Basal shoots, root sprouts, adventitious shoots, water sprouts and suckers are various types of shoots which grow from a bud at the base of a tree or shrub or from adventitious buds in its roots. A plant that produces suckers (root sprouts) is referred to as surculose. Root suckers may emerge some distance from the originating plant, are considered a form of vegetative dispersal and may originate a habitat patch where that tree is the dominant species. Suckers also may arise from the roots of trees that have been cut down.
==Ecology==

In botany, a'' 'sucker is a plant growing not from a seed but developed of a meristem from the root at the base or at a certain distance of a tree or shrub.

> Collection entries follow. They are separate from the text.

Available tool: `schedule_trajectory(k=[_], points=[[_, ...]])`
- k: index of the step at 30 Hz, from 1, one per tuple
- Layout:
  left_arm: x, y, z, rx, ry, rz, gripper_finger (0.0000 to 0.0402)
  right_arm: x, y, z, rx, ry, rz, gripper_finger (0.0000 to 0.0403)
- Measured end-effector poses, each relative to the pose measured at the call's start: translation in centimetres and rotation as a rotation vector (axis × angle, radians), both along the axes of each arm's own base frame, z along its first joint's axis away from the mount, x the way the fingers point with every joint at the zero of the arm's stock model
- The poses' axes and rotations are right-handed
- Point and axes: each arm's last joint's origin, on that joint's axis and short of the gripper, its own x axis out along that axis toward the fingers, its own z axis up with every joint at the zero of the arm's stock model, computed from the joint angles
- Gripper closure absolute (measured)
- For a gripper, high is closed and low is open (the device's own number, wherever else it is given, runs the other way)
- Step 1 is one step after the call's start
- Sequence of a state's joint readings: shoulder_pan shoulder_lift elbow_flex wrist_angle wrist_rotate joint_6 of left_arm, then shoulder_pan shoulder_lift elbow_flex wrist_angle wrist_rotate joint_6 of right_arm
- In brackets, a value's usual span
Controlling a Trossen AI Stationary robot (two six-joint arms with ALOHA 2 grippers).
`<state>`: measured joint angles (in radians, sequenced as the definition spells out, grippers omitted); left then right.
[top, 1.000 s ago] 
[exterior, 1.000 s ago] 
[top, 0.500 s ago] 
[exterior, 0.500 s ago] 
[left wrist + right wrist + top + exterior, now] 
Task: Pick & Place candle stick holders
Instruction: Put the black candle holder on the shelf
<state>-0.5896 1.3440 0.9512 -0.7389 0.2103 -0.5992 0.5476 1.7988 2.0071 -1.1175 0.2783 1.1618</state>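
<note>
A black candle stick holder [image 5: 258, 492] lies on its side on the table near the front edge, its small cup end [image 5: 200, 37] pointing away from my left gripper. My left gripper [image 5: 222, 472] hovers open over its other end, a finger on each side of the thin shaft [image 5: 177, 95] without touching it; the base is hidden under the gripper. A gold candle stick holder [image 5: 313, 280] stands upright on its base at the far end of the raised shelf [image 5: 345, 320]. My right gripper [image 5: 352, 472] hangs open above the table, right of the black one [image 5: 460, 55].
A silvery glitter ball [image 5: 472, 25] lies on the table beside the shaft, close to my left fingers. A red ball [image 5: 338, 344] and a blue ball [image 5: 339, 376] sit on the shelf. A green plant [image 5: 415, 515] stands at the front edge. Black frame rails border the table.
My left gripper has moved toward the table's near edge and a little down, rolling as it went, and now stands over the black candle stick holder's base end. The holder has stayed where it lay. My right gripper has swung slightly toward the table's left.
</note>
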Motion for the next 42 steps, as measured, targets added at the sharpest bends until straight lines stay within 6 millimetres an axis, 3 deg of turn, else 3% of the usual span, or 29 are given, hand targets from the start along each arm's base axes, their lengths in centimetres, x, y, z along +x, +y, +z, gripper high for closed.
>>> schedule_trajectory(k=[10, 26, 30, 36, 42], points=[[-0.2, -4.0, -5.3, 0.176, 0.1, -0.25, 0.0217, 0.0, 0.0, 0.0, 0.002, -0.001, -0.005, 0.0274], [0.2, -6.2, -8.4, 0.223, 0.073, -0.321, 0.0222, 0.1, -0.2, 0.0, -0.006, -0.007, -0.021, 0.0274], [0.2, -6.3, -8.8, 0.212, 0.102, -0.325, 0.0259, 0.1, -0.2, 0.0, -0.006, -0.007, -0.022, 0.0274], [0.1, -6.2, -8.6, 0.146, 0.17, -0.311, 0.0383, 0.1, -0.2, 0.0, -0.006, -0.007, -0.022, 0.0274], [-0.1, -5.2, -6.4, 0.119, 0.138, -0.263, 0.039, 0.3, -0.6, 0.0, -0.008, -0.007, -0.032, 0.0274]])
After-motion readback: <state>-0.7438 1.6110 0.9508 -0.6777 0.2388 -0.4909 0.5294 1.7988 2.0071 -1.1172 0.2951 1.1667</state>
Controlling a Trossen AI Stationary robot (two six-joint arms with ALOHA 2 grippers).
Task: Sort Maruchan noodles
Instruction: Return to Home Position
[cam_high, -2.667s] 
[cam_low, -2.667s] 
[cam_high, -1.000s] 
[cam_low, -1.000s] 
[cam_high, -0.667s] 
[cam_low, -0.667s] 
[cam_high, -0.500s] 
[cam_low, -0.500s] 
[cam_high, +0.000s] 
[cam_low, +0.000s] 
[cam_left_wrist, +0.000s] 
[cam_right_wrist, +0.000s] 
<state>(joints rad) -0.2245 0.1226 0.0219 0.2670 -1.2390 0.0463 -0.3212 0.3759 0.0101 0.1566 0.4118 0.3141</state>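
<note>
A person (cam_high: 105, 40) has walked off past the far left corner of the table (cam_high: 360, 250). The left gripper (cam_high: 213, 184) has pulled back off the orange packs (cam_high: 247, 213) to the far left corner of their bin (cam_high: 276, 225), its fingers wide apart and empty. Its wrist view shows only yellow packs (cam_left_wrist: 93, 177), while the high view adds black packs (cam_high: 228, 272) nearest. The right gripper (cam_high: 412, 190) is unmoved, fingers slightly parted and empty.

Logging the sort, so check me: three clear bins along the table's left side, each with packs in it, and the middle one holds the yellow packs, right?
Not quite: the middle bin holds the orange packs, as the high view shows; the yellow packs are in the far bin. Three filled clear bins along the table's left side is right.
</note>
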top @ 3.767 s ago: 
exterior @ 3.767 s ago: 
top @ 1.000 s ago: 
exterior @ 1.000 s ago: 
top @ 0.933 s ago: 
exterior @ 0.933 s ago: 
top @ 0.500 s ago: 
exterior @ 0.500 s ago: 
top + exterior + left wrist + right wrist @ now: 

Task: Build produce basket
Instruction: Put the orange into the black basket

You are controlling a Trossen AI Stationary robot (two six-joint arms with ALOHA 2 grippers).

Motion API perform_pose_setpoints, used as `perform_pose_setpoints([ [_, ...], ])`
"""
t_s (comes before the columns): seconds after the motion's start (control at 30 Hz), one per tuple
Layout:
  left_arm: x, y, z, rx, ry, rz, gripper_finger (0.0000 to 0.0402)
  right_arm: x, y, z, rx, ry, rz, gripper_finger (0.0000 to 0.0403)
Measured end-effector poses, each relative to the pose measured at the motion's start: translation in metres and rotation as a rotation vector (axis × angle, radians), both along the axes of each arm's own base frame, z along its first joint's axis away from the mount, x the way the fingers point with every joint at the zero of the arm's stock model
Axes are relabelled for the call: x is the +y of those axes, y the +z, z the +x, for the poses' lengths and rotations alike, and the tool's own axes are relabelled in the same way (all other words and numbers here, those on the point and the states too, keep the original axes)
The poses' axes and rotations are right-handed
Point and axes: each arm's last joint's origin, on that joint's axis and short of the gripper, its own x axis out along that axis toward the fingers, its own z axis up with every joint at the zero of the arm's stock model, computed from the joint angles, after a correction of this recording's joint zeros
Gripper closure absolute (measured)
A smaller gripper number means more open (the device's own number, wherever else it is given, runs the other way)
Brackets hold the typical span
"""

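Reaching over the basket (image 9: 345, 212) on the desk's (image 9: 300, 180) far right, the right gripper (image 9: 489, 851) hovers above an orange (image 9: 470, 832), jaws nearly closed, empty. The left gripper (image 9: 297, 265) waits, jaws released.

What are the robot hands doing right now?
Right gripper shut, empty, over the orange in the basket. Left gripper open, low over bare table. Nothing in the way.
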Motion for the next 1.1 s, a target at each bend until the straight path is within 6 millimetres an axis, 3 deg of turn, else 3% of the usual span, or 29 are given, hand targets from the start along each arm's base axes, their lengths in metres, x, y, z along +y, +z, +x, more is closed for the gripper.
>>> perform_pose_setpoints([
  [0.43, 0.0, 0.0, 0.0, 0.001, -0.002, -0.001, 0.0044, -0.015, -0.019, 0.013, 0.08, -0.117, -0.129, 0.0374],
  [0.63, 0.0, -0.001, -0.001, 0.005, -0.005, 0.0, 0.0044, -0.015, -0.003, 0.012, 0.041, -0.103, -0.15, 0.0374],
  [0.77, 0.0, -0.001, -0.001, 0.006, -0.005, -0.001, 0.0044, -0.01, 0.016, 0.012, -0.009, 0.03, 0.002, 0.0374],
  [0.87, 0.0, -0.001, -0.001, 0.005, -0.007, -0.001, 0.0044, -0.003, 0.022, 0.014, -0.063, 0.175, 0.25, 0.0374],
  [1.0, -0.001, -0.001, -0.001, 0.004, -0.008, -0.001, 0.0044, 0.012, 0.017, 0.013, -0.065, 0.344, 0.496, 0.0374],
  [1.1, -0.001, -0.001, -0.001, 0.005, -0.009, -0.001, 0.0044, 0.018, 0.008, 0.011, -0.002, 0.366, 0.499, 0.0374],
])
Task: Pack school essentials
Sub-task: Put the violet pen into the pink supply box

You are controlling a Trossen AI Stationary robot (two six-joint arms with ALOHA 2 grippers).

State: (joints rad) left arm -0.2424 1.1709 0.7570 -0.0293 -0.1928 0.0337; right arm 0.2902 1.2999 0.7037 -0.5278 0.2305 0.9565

This is a phenomenon of natural asexual spread, also known in plants as vegetative reproduction. It is a plant propagation strategy and the complex of individuals formed by a mother plant and all its clones produced form a single genetic individual, a genet.
The plant suckers are clones from the mother plant. The plant will be a genome identical to that which it arose. Many species of plant reproduce through vegetative reproduction, such as the Canada thistle, cherry, Apple, Ligustrum, Hazel, Tree of Heaven, Pawpaw. The guava, a tropical tree, is also known to propagate through basal shoots.
The basal shoot is a variety of dispersal vector that allows the plants to reach specific habitats that are favorable for their survival. Some species send out suckers that can spread very quickly and they have the capacity of forming thick blankets of roots being able to reclaim an area that has been logged or deforested, as well as areas that have been heavily eroded and pastured. These could be considered invasive but they are used in the recovery of soils and then naturally replaced by non-pioneer species in such areas as burned lands, stabilization of land in public works and channels of rivers with large flood, hydraulic public works, reservoirs etc.
They create a shaded area where new species will grow and gradually replace them in many cases.
In trees, the roots normally grow outward to about three times the branch spread. Only half of a tree's root system occurs between the trunk and the circumference of its canopy. Roots on one side of a tree normally supply the foliage on that same side of the tree. Thus when roots on one side of a tree are injured, the branches and leaves on that same side of the tree may die or wilt. For some trees however, such as the maple family, the effect of a root injury may show itself anywhere in the tree canopy.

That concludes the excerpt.